Carole Condé + Karl Beveridge
"Why would you want to do art about our experience. We're not
important"
It's a comment we often hear from people. It not only speaks volumes
about the nature of working and community life in our society but it
also addresses how people see themselves and what the dominant culture
has done to that perception. We work with unions and communities as
part of a larger collective process to change those perceptions. Our
working relationship is based on a collaborative process mediated through
the union movement or community group.
Given the present social divisions of labour, our work attempts to bridge
two audiences. Working people and those in the arts. We feel that it
is not only important to articulate the concerns and experience of working
and community life, but that it should also be able to stand up to the
sophistication of corporate culture and take into account the complexities
of cultural representation.
Initially, we developed a staged fictional format in our images to protect
people from being identified by management.
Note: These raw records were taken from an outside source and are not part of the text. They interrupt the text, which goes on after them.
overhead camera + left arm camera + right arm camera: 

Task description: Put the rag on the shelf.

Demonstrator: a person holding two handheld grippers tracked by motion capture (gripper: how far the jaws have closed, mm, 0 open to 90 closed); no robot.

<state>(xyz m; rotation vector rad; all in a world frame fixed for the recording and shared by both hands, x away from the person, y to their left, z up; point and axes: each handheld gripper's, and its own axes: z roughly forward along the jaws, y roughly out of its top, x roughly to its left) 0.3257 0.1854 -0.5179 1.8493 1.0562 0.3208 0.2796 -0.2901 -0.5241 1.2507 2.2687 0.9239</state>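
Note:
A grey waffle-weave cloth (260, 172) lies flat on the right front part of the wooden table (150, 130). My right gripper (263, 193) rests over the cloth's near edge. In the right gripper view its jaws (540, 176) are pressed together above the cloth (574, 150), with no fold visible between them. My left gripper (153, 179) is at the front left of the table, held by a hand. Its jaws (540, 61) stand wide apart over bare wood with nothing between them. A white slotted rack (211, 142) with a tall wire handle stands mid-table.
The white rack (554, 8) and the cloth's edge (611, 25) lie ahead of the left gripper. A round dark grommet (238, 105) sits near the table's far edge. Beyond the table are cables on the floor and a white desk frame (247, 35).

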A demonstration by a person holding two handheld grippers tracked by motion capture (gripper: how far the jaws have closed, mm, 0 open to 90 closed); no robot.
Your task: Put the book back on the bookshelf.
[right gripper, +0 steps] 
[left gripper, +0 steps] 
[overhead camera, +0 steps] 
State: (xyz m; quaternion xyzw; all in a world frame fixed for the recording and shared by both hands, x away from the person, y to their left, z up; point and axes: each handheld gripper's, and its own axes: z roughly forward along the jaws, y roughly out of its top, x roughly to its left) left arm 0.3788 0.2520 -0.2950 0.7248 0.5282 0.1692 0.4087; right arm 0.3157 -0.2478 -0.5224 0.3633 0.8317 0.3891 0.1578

However, we soon realized
that it allows us to push both the content and form much further. More
recently, however, we have also developed a process of visual workshops
in which community members collaborate in developing the form of the
work and act in the final images.
Working with the union movement and communities has other implications.
It begins to address the division of labour between wage work and creative
work by demystifying the construction of each and pointing to similar
social/economic constraints. It also begins to articulate a cultural
politic around the democratization of access to cultural resources.